### Problem statement
Only one stretch of the listing below is wanted. Begin at the line that has "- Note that", stop after the line that has "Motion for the", and repeat every line in between exactly.
##### Recorded data #####
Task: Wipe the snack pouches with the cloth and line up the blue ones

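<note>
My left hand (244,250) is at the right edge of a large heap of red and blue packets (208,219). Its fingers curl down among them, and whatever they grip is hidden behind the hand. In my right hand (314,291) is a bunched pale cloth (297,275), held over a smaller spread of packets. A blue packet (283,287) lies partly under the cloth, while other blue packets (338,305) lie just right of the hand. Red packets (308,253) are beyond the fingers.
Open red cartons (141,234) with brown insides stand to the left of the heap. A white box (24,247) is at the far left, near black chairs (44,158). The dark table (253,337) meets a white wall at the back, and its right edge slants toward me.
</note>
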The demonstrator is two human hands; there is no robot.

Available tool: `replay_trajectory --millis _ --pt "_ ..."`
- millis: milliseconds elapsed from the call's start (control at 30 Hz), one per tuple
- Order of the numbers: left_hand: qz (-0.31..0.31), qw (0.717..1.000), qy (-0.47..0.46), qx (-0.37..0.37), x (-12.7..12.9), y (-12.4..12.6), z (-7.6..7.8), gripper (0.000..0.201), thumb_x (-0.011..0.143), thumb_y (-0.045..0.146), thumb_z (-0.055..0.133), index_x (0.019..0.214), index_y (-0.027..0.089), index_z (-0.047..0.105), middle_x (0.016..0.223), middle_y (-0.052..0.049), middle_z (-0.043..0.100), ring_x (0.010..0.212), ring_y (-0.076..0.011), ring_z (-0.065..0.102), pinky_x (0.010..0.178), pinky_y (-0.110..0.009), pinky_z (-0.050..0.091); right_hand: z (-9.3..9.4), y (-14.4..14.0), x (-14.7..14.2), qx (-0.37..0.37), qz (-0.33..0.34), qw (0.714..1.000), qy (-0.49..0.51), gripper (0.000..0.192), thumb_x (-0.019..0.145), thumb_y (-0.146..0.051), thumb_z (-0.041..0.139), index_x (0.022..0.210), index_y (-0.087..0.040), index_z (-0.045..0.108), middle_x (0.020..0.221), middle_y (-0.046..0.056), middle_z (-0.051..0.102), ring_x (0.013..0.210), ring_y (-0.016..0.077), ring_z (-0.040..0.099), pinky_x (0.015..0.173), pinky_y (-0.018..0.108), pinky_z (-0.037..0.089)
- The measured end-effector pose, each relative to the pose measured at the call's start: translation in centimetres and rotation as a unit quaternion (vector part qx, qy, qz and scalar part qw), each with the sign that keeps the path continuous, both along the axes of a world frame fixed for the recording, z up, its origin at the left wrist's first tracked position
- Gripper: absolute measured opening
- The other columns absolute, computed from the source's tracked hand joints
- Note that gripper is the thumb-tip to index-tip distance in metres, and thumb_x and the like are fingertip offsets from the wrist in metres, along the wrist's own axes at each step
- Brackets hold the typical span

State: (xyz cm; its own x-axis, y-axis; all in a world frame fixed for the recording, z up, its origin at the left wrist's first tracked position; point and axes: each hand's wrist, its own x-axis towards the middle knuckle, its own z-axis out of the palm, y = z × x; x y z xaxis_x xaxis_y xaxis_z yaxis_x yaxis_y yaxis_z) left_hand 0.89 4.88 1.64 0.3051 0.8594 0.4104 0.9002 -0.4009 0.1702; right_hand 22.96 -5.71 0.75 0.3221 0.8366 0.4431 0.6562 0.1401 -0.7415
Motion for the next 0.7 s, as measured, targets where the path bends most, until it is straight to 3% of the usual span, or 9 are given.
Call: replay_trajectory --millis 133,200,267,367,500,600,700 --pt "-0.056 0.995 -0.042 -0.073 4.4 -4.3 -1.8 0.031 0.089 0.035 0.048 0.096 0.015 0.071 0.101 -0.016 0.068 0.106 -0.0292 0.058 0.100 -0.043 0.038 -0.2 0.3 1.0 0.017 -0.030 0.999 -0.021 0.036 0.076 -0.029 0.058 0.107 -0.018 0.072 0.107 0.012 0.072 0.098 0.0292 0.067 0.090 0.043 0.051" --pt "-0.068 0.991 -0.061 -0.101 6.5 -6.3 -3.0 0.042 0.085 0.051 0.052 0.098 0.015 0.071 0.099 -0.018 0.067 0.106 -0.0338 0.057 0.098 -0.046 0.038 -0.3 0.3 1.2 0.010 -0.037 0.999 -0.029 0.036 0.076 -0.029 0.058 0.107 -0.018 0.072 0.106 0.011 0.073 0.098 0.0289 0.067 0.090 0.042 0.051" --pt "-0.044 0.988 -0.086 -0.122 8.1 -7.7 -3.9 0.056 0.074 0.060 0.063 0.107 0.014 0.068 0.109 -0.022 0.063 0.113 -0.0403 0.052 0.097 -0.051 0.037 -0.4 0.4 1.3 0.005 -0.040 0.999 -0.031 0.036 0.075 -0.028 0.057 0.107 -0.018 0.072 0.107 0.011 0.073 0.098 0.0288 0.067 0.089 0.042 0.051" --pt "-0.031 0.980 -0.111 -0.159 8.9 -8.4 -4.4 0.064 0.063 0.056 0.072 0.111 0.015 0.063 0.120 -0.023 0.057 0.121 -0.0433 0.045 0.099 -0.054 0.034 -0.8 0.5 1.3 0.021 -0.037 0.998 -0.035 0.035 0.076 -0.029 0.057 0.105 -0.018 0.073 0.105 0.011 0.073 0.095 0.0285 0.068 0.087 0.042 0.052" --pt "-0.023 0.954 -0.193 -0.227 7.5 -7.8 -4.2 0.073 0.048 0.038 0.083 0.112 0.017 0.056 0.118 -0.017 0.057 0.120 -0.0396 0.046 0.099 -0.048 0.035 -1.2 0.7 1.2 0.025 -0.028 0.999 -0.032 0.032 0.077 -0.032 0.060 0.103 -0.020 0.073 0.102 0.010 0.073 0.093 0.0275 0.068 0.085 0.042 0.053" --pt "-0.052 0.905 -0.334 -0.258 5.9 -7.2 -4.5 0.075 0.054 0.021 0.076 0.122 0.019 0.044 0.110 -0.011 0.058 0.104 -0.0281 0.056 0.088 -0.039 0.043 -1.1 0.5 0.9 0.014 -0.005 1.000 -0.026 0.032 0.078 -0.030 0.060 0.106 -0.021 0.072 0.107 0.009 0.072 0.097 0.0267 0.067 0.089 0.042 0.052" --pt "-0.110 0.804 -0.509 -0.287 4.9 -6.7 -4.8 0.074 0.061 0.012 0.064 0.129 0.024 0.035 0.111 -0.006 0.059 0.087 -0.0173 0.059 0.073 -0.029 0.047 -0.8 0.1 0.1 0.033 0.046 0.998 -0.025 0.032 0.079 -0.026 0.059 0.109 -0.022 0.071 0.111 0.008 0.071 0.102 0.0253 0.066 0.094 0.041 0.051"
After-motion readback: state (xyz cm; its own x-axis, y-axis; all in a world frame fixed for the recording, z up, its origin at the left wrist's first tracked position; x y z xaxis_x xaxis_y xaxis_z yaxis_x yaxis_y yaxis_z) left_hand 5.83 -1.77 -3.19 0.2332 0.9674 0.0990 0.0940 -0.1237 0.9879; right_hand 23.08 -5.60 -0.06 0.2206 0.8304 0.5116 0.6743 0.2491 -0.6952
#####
### Your solution
- Note that gripper is the thumb-tip to index-tip distance in metres, and thumb_x and the like are fingertip offsets from the wrist in metres, along the wrist's own axes at each step
- Brackets hold the typical span

State: (xyz cm; its own x-axis, y-axis; all in a world frame fixed for the recording, z up, its origin at the left wrist's first tracked position; point and axes: each hand's wrist, its own x-axis towards the middle knuckle, its own z-axis out of the palm, y = z × x; x y z xaxis_x xaxis_y xaxis_z yaxis_x yaxis_y yaxis_z) left_hand 0.89 4.88 1.64 0.3051 0.8594 0.4104 0.9002 -0.4009 0.1702; right_hand 22.96 -5.71 0.75 0.3221 0.8366 0.4431 0.6562 0.1401 -0.7415
Motion for the next 0.7 s, as measured, targets where the path bends most, until it is straight to 3% of the usual span, or 9 are given.

The exercise contains nothing more.